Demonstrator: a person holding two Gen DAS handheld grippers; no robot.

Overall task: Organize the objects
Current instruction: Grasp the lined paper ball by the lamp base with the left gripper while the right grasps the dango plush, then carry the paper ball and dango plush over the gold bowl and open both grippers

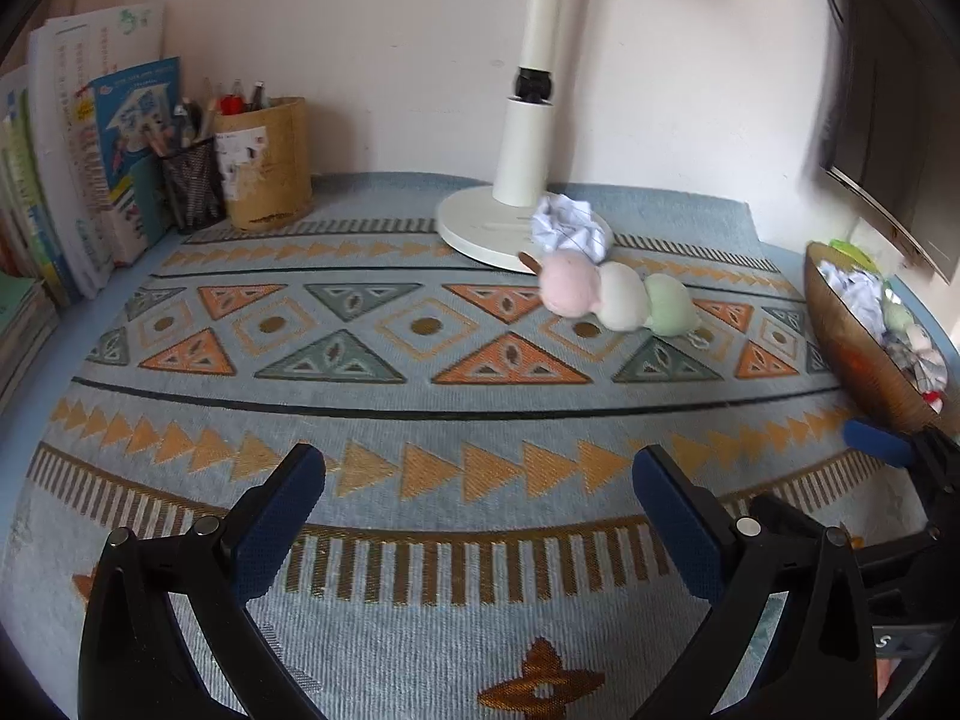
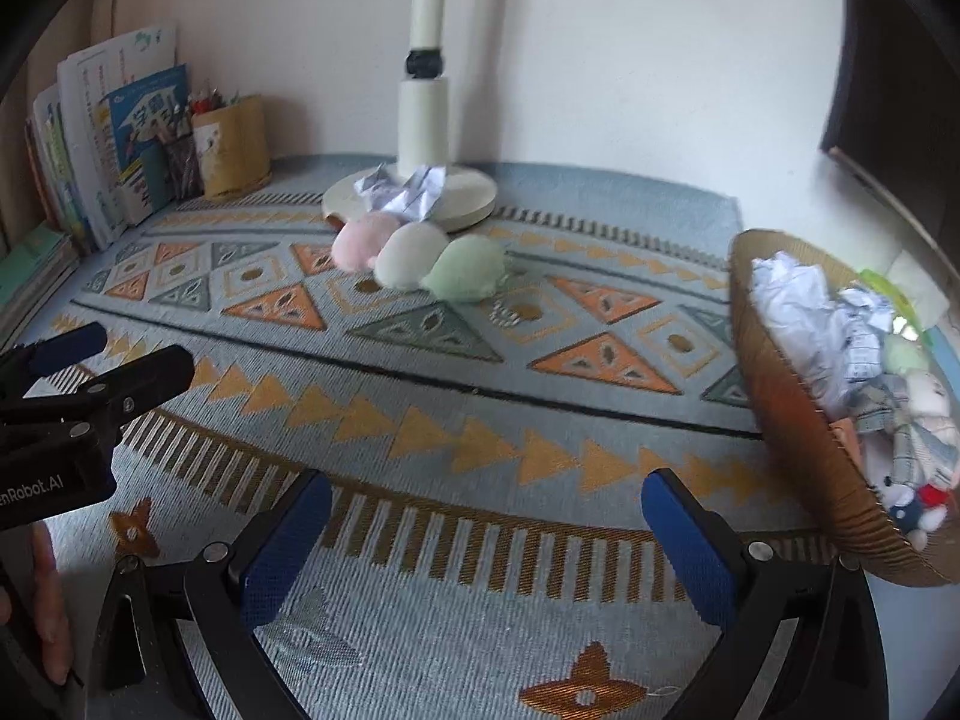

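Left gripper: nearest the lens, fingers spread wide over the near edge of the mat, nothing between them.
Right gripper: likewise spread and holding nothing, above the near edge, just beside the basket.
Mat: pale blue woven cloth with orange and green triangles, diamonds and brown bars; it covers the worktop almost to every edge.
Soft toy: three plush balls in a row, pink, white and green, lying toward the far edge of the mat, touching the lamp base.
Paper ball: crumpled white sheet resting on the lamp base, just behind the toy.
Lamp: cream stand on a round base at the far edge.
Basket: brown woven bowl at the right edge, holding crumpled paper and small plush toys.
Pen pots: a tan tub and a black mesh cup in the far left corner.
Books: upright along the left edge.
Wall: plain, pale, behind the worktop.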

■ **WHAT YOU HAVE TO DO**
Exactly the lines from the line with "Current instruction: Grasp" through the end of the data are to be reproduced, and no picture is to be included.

■ **RESPONSE TO THE EXERCISE**
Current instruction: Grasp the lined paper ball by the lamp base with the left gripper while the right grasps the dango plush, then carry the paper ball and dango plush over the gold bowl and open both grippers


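Left gripper: nearest the lens, fingers spread wide over the near edge of the mat, nothing between them.
Right gripper: likewise spread and holding nothing, above the near edge, just beside the basket.
Mat: pale blue woven cloth with orange and green triangles, diamonds and brown bars; it covers the worktop almost to every edge.
Soft toy: three plush balls in a row, pink, white and green, lying toward the far edge of the mat, touching the lamp base.
Paper ball: crumpled white sheet resting on the lamp base, just behind the toy.
Lamp: cream stand on a round base at the far edge.
Basket: brown woven bowl at the right edge, holding crumpled paper and small plush toys.
Pen pots: a tan tub and a black mesh cup in the far left corner.
Books: upright along the left edge.
Wall: plain, pale, behind the worktop.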

What the exercise required is now done.